Shenzhen Crastal Technology Co.Ltd(300824) (hereinafter referred to as "the company") held the 20th meeting of the third board of directors and the 18th meeting of the third board of supervisors on March 23, 2022, and considered and approved the proposal on the achievement of the vesting conditions in the first vesting period of the first vesting part of the restricted stock incentive plan in 2021. The board of directors considered that the vesting conditions in the first vesting period of the first vesting part of the company's restricted stock incentive plan in 2021 had been achieved, It is agreed that the company will handle matters related to the ownership of 130500 class II restricted shares for 23 eligible incentive objects in accordance with the regulations. The relevant matters are explained as follows:

1、 Brief description of equity incentive plan and relevant approval procedures performed (I) brief description of restricted stock incentive plan

On February 8, 2021, the company held the first extraordinary general meeting of shareholders in 2021, deliberated and passed the proposal on the company's restricted stock incentive plan in 2021 (Draft) and its summary and other relevant proposals. The main contents of the company's restricted stock incentive plan in 2021 are as follows:

1. Type of underlying stock: common stock A shares of the company.

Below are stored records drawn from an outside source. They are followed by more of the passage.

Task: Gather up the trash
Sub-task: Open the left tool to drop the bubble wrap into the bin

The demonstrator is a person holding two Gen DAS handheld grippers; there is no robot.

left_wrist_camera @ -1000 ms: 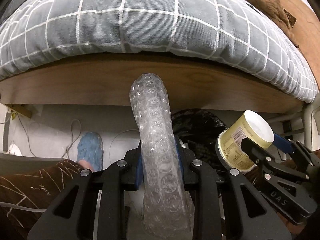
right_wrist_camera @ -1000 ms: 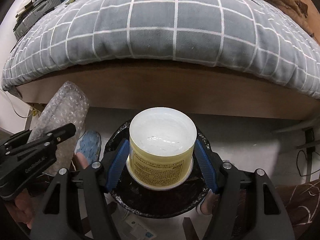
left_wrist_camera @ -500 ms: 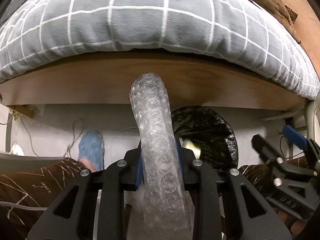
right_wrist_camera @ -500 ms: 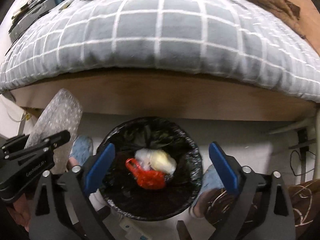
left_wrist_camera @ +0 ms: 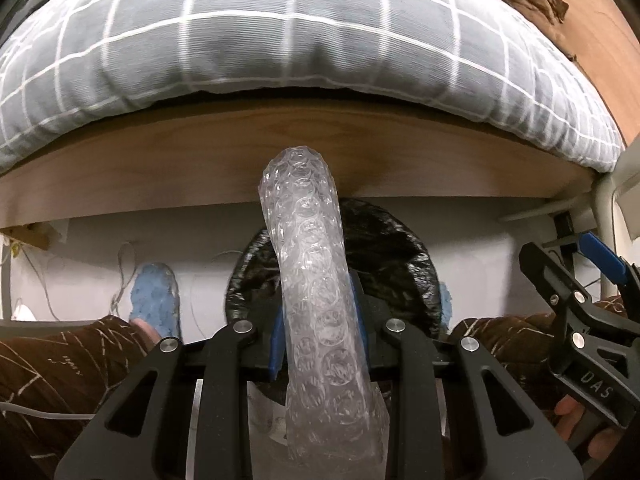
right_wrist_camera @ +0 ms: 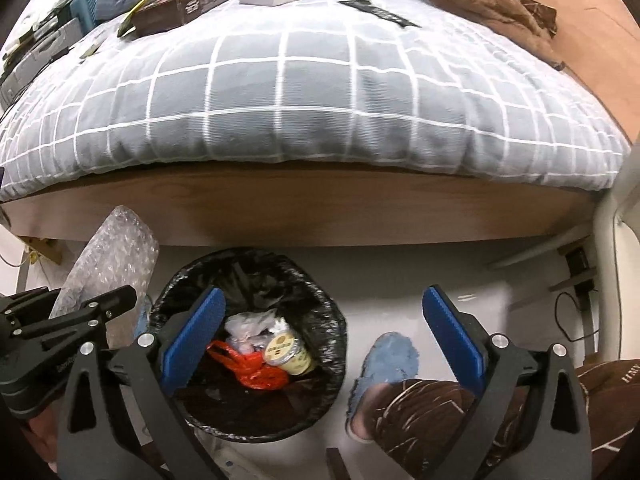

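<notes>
- Dropped since a second ago: yellow tub (right_wrist_camera: 289,353), once pinched in the right claw (right_wrist_camera: 325,334), now lying in the black-lined bin (right_wrist_camera: 332,312) beside a red bag (right_wrist_camera: 250,368) and crumpled plastic
- Jaws of that right claw just swung apart, standing wide with nothing between; left blue pad over the bin's rim, right pad over bare floor near a blue slipper (right_wrist_camera: 386,360)
- Left claw (left_wrist_camera: 318,340) clamped on a roll of bubble wrap (left_wrist_camera: 316,300), roll poking forward above the bin (left_wrist_camera: 416,272), now centred behind it
- Beyond the bin: wooden bed frame (right_wrist_camera: 320,208), then grey checked quilt (right_wrist_camera: 320,96)
- Brown patterned trouser legs at the lower edges of both views
</notes>
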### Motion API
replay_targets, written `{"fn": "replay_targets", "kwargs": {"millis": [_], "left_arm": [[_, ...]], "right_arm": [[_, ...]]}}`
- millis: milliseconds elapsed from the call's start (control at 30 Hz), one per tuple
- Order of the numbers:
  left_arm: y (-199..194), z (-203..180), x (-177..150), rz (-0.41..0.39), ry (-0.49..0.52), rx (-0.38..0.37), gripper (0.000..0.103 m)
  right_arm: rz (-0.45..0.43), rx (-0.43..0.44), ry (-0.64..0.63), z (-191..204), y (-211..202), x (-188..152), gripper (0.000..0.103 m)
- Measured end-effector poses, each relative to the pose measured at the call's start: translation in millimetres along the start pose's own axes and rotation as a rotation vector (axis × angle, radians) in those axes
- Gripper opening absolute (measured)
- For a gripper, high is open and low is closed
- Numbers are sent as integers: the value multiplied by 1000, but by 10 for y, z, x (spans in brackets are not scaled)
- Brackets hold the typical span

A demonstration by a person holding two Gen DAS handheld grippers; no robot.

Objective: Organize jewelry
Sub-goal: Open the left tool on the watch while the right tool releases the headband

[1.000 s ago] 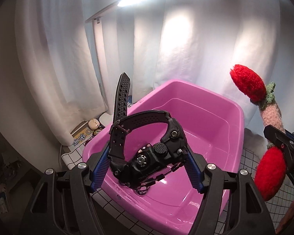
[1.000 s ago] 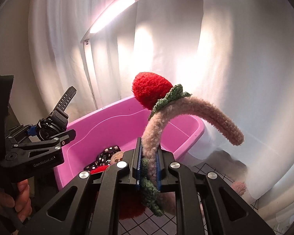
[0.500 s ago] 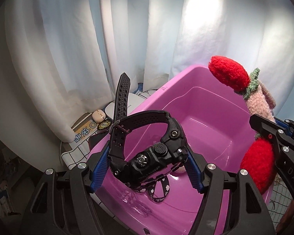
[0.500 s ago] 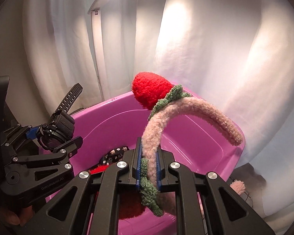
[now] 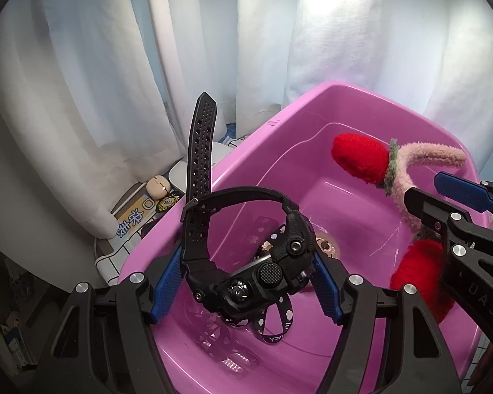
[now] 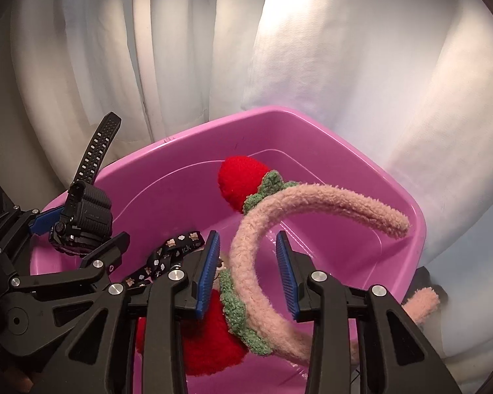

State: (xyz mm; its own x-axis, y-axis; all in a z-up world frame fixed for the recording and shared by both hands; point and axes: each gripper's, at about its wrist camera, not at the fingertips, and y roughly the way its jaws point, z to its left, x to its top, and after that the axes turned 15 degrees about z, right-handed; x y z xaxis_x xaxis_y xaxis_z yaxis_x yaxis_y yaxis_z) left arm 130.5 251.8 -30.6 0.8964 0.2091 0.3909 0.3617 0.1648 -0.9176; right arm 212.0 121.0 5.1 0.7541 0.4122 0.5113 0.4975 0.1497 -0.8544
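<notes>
the pink plastic tub [image 5: 246,151] sits under both grippers. the plush strawberry headband [image 6: 312,203] looks light and soft but springy; it lies loose between the right gripper [image 6: 248,272] jaws, which stand spread apart, over the tub. best held at the band. the black watch [image 5: 246,275], stiffer and heavier, is clenched at its case by the left gripper [image 5: 246,285]. only the left view shows the patterned lanyard [image 5: 279,328] under the watch.

1 pink tub [image 5: 246,151], 1 black watch [image 5: 246,262], 1 strawberry headband [image 6: 279,229], 1 printed lanyard [image 5: 272,328], 2 hand-held grippers.
</notes>
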Motion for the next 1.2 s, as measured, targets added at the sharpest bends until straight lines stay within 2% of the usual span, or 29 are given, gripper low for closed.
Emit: {"fn": "replay_targets", "kwargs": {"millis": [67,100,167,300,667,1200], "left_arm": [[-45,-12,-7,-18,6,-6,77],[-55,-9,-14,-27,10,-6,84],[-113,-20,-28,-53,10,21,92],[-192,-12,-34,-70,7,32,92],[-345,80,-89,-83,-37,1,92],[-648,-142,-276,-100,-22,-43,92]], "right_arm": [[-14,-19,12,-8,-36,2,66],[-22,-35,14,-10,-60,1,66],[-26,-51,12,-7,-101,3,67],[-30,-57,26,-35,-149,-38,67],[-57,-67,83,-99,-489,-273,67],[-105,-100,147,-228,-982,-685,67]]}}
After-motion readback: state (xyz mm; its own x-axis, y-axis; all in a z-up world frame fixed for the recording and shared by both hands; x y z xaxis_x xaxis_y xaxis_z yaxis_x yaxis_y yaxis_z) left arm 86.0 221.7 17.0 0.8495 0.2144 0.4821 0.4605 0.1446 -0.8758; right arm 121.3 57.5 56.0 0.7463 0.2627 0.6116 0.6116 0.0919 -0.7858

2. Source of underlying stock: the company issues A-share common stock of the company to the incentive object.

3. Initial grant price: 12 yuan / share.

4. The incentive object of the company's core business and technical personnel is the incentive plan of the company.

The specific distribution is as follows:

Name: the proportion of restricted shares granted by position in the number of shares (shares) granted by the incentive plan and the proportion of total daily share capital

Core management personnel and core technology 59400080.00% 0.2732%

Technical and business backbone (26 persons)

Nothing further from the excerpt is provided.